Top Ten Tuesday is a weekly meme hosted by The Broke and the Bookish. This week’s theme is: Authors I Wish I Could’ve Met.
This is my spin on this week’s ‘meeting authors’ theme. There are a lot of fantastic authors that aren’t with us anymore, and some I’d very much like to have dinner with.
1907-1989. Daphne du Maurier has quickly become one of my favorite authors. Her stories are so captivating and intriguing, and her writing takes my breath away. It also seems like she’s lead a pretty interesting life, and I wish could sit down for afternoon tea with her and have a chat. Books: Rebecca, Frechman’s Creek, The Scapegoat, The Birds and Other Stories.
1797-1851. I’ve said this before, but I would absolutely love to meet Mary Shelley. I’d very much like to thank her for being such an influential voice in literature, as well as for coming with up such delightful creepy things to write about. She’s another person that led quite the interesting life and had some pretty well-known friends. Books: Frankenstein.
1564-1616. Need I say anything? 😛 While Shakespeare is not the sole reason I decided to become an English major, I can’t deny his plays and writing had something to do with it. Mostly, I’d just really like to tell him dick jokes. Plays: Macbeth, Hamlet, A Midsummer Night’s Dream, Julius Caeaser.
1926-2016. There is so much about Harper Lee’s life I’d like to know, but the two burning questions I have are on how she felt about writing, and how much, if so, did the success of her first book impact her. As someone who struggles a lot with her writing, I just wish I could’ve heard her thoughts on the subject. Books: To Kill a Mockingbird.
1948-2007. I have no idea how someone can write such a long and complex series of books, keep it all straight in their heads, and somehow not lose themselves on the way. Robert Jordan showed us is possible to do it, and not only that, but do it very well. I would have loved to pick his brain about developing characters and different plots/subplots, as well as question him about the wonderful and fantastical worlds he created. Books: The Wheel of Time series.
1882-1941. Mostly, I’d like to give her a hug. I’d also love to thank her for bringing stream of consciousness into writing and working through characters’ emotional and psychological sides. That is something that heavily influences my own writing, and I wouldn’t have come across it if not by reading her works. Books: Mrs. Dalloway , A Room of One’s Own, The Waves.

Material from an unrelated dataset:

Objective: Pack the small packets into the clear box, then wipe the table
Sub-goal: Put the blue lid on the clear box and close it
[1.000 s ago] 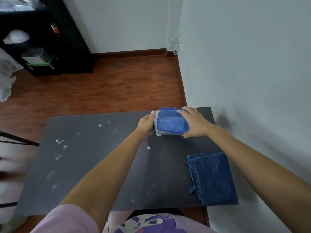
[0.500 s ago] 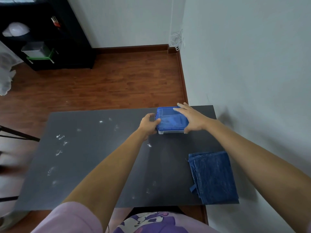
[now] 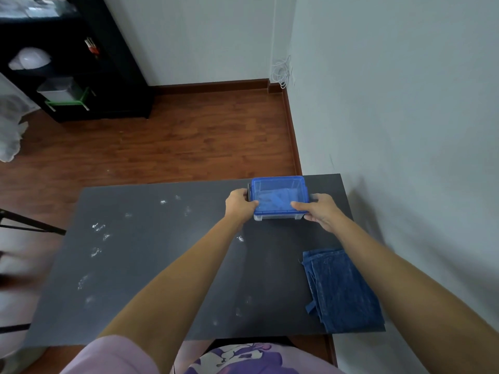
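The clear box (image 3: 278,197) with its blue lid on stands at the far right of the dark table (image 3: 167,265), close to the back edge. Pale shapes of the packets show faintly through the lid. My left hand (image 3: 240,205) grips the box's left end and my right hand (image 3: 318,210) grips its right end, thumbs on the lid's front corners. A folded blue denim cloth (image 3: 341,290) lies at the table's near right corner, untouched.
White smudges (image 3: 98,228) are scattered over the table's left and middle. A white wall (image 3: 405,130) runs along the table's right side. A black shelf unit (image 3: 67,63) stands far left on the wooden floor. A black stand leg (image 3: 29,225) pokes in at left.
The box was tilted up in my hands a second ago; it now sits level on the table, farther back. My right hand slid from the lid's top to the box's right end.
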The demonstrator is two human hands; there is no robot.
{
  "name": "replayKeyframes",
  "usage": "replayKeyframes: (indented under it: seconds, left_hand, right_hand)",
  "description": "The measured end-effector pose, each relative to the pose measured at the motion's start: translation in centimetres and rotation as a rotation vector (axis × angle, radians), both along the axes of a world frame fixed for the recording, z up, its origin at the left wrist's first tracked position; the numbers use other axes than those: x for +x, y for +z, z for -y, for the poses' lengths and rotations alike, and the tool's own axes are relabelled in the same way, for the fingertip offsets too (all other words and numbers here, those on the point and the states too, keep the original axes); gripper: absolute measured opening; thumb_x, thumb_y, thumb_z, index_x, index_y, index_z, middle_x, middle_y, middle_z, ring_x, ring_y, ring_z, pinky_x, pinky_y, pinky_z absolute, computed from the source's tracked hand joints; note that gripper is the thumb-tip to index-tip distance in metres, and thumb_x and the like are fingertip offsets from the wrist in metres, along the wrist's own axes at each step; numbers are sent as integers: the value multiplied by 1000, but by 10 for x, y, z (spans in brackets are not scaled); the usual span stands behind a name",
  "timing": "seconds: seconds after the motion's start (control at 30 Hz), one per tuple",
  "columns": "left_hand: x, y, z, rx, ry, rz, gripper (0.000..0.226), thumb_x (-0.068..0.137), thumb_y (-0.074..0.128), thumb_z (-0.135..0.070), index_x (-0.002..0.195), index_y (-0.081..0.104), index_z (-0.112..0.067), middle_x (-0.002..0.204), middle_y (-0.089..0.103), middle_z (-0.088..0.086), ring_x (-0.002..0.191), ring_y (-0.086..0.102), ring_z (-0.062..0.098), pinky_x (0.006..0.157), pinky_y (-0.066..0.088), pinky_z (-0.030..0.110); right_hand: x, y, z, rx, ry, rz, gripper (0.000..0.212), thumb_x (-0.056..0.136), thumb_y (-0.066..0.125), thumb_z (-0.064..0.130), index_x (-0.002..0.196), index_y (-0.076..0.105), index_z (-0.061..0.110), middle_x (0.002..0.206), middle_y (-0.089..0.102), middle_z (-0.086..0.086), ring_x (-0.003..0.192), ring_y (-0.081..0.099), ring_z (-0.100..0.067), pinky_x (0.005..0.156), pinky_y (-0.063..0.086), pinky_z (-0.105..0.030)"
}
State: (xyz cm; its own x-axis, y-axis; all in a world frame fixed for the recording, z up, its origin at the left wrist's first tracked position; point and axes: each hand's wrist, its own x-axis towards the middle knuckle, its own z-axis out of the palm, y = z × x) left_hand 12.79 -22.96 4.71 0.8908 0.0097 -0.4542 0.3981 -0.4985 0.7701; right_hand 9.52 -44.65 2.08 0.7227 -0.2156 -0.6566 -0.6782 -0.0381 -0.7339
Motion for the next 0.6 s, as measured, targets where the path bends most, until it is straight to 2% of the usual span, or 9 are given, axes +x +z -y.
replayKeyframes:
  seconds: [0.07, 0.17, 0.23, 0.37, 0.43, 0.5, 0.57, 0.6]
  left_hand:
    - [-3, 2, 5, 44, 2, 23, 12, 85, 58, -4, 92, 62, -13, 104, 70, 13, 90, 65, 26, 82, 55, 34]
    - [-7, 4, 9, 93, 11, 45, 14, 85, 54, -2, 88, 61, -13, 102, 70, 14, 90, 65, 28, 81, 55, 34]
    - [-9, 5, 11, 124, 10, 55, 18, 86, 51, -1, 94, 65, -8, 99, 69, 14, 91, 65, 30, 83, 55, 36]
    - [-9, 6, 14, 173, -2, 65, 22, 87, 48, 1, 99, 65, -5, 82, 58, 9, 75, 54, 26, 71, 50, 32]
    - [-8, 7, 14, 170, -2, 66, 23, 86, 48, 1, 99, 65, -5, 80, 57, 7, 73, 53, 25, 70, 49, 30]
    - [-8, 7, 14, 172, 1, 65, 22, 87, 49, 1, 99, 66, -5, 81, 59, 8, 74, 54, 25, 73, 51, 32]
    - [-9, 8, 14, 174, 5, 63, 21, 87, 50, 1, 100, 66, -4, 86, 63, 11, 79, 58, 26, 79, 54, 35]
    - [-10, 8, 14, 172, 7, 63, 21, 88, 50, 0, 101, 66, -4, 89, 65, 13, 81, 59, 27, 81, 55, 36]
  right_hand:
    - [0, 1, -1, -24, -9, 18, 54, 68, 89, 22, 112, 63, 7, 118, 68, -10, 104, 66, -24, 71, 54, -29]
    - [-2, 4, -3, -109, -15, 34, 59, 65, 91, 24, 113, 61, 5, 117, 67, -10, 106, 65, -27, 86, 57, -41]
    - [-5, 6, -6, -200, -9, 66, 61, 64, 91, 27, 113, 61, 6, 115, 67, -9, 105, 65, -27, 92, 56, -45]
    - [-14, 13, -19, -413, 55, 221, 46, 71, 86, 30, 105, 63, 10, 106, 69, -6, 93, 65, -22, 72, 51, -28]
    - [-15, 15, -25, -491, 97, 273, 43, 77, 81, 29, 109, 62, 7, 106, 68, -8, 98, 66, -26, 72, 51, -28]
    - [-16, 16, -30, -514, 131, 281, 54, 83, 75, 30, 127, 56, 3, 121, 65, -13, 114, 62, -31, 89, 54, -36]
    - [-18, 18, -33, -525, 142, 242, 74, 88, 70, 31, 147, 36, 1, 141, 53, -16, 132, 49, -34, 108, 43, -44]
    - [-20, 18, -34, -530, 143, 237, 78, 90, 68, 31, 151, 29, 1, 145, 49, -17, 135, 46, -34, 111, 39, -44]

1892-1973. Tolkien was such a huge part of my childhood. I would love love love to sit down and listen to him talk about Middle Earth, and to thank him for providing me such delightful moments while I read his books with my mom. I’d also love to ask him about the process that went into constructing languages. Books: The Lord of the Rings trilogy, The Hobbit, The Silmarillion.
1947-2006. Such a beautiful voice in Science Fiction. If I could have met Butler, I would have given her the biggest hug in the world. She did so much for Literature with her novels, bringing minorities to the spotlight and addressing difficult themes with her writing. Books: Kindred, Fledgling, Xenogenesis trilogy.
1927-2014. I have so so so so much love for Magical Realism! It’s one of my favorite genres in the entire world -both to read and write about -, and Márquez was so incredible at it. My soul would leave my body if I was able to talk to him about the use of that in his works. It wouldn’t even have to be an entire dinner. Just fifteen minutes would do. Seriously. Books: One Hundred Years of Solitude, Chronicle of a Death Foretold, Of Love and Other Demons, Love in the Time of Cholera.
1775-1817. Jane Austen’s works have brought me so much joy since… well, since I could remember. I’d absolutely love to hear about her life and her writings, as well as discuss her published works. Oh, and I would love to show her the 2005 adaptation of Pride and Prejudice. You know, for reasons. Books: Pride and Prejudice, Sense and Sensibility, Persuasion.